Mr. Shidehara, who served in the 1920s when the Taisho democracy was blooming, had worked to enhance the national interests of Japan in the post-World War I system of international cooperation. Married to a member of the Mitsubishi family, his foreign policy was nicknamed “Mitsubishi diplomacy,” and critics say that his diplomacy of cooperation was, in fact, another expression of imperialism. Nevertheless, he agreed with the United States and Britain to control Japan’s military armaments in the Washington Naval Limitation Treaty of 1922 and tried to respect the principle of nonintervention in internal affairs in Japan’s dealings with China, then under the dominance of warlords. Especially when U.S. legislation restricting immigration from Japan enraged that country, he worked to reduce tensions with the Unites States rather that bowing to public opinion in Japan. While Japanese military hard-liners condemned Mr. Shidehara’s diplomacy for weakening the country, his emphasis on mutual survival and prosperity with other nations could be considered a model of a cooperative foreign policy.
The Shidehara diplomacy was rejected when the military and right-wingers emerged strengthened by a string of coups after the Manchurian Incident of 1931. Once Shidehara diplomacy was forced out of the spotlight, the diplomacy of Mr. Matsuoka came to represent Japanese foreign policy. It was Mr. Matsuoka, then the Japanese ambassador to the League of Nations, who led Japan out of the league in 1933 after an outpouring of international criticism of Japan after its invasion of Manchuria in 1931 and its subsequent occupation.
Mr. Matsuoka had gone to the United States at age 13 and stayed there until he graduated from the University of Oregon. Because he spent a decade on the U.S. west coast, he personally experienced the raging discrimination against Japanese. Upon returning to Japan, he joined the Ministry of Foreign Affairs, which was dominated by graduates of the prestigious Tokyo University.
In 1935, he became the president of the South Manchurian Railroad and was later a member of the Diet. He was a critic of Shidehara diplomacy and was appointed to the post of minister of foreign affairs in 1940, when Europe was already at war. Armed with nationalistic conservatism, Mr. Matsuoka championed an alliance with Nazi Germany and fascist Italy that was reached in September 1940, and completely shut down any channel for reconciliation with Washington.
A characteristic of the Matsuoka diplomacy was a disregard for international treaties and trust. He prioritized the Tripartite Pact (with Germany and Italy) over negotiations with the United States, and hoped to exploit his popularity as a political tool to realize his diplomatic plan.
As was seen in the constant opposition of the Japanese Navy, Matsuoka diplomacy had some vulnerabilities in judgement and was so aggressive that even Emperor Hirohito expressed displeasure about him in his memoirs.
The juxtaposition of the two diplomats, one a cooperator and one a unilateralist, takes on a new meaning today because of the attitudes of the Koizumi administration toward the Yasukuni Shrine visits and the history textbook issue.
In the background of the trends are the consideration for the Japanese Association of Bereaved Families, a strong support base of the Liberal Democratic Party, combined with an extraordinary perception of history by the political leaders, including Prime Minister Koizumi.
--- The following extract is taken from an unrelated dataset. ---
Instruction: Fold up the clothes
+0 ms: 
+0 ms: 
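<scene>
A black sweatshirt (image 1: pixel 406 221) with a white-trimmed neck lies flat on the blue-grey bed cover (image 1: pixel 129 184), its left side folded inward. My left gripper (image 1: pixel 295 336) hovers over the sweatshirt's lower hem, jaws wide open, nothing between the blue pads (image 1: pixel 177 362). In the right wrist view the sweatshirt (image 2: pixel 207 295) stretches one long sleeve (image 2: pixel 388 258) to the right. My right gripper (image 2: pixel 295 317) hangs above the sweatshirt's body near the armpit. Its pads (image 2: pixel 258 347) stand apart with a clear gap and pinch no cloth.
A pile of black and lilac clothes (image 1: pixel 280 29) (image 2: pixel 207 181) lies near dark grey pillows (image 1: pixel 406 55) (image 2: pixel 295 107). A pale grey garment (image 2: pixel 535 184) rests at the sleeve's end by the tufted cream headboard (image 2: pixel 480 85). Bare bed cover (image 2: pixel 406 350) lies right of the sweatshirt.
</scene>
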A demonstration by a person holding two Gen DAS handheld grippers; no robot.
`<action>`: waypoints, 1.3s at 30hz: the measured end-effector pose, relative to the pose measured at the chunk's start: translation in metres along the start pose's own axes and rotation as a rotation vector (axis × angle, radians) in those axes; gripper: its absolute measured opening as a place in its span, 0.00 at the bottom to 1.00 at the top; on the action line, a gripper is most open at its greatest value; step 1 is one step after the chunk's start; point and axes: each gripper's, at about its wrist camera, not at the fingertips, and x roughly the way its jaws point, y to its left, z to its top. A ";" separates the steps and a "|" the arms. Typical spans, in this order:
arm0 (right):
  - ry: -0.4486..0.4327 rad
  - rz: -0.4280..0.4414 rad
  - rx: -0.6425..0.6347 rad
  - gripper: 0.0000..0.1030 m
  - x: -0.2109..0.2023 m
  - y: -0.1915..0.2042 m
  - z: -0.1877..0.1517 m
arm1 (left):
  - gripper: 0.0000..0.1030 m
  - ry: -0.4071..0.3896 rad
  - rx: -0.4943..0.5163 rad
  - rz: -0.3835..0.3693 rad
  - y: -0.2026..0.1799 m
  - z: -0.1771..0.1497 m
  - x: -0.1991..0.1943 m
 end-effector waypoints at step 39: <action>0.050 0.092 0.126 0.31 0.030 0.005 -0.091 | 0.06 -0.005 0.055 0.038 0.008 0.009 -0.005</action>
But the conservatives in Japan need to pay attention to the fact that their unreserved expressions of their unilateral interpretation of historical issues can have a very bad effect on the security environment, which they value more than anything. Academia has reached a consensus that the image a country or a society projects to its neighbors plays a crucial role in creating antagonism or affinity toward that nation.
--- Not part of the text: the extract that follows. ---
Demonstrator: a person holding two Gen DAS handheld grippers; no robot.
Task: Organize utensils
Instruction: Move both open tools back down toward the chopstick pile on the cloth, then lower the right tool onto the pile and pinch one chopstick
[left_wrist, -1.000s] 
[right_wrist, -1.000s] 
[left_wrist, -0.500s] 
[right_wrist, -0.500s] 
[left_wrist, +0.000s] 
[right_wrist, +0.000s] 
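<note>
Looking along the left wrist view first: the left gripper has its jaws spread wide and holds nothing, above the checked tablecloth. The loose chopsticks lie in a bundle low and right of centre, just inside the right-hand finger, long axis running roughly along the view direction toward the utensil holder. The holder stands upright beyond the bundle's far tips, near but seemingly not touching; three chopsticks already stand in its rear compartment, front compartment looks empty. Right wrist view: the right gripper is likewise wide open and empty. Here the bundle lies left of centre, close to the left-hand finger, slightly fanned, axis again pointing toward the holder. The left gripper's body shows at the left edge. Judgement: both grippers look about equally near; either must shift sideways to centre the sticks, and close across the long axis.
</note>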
The more Japan projects an image of beautifying its imperialist past, the more cautious its Asian neighbors will become toward Japan.
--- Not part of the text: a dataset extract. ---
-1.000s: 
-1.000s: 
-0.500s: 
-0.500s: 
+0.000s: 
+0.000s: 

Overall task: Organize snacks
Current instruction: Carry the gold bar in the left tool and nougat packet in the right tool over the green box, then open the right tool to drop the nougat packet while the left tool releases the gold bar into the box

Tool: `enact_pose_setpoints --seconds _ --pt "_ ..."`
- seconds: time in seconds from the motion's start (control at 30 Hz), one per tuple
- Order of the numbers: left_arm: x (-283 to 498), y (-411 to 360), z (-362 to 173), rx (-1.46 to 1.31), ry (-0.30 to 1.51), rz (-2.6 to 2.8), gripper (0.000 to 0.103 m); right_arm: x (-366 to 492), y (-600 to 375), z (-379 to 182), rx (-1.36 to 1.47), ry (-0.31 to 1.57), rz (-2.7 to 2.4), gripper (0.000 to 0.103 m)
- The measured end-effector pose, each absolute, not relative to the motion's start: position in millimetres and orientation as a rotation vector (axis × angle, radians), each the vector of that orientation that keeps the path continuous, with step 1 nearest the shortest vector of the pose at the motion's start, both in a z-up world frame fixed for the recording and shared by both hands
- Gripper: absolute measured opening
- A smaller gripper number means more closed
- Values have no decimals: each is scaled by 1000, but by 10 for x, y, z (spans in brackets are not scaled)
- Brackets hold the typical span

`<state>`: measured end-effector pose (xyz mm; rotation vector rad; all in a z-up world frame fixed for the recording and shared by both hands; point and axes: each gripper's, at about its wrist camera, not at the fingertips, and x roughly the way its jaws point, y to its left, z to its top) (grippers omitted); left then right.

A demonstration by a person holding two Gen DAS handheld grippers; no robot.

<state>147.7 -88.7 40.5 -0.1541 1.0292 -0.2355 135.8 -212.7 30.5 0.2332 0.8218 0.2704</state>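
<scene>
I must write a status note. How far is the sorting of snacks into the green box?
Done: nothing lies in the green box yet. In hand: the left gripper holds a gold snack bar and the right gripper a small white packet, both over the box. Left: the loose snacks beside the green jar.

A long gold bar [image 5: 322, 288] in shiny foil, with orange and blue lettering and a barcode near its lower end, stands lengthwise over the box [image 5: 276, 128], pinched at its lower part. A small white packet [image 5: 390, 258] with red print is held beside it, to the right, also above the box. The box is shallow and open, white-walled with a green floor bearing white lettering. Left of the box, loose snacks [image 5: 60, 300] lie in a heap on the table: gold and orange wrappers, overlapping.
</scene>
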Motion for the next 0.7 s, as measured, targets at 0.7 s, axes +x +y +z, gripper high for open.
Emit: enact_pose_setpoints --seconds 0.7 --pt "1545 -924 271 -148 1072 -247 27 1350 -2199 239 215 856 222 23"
Today’s Japan is a mature democratic country, very different from Japan in the 1930s. But if the sayings and doings of the Japanese leaders remind its neighbors of the Matsuoka unilateralism, the perception will result in very grave damage to today’s Japan.
* The writer is a lecturer in political science and international relations at the University of Aberdeen in the United Kingdom. Translation by the JoongAng Daily staff.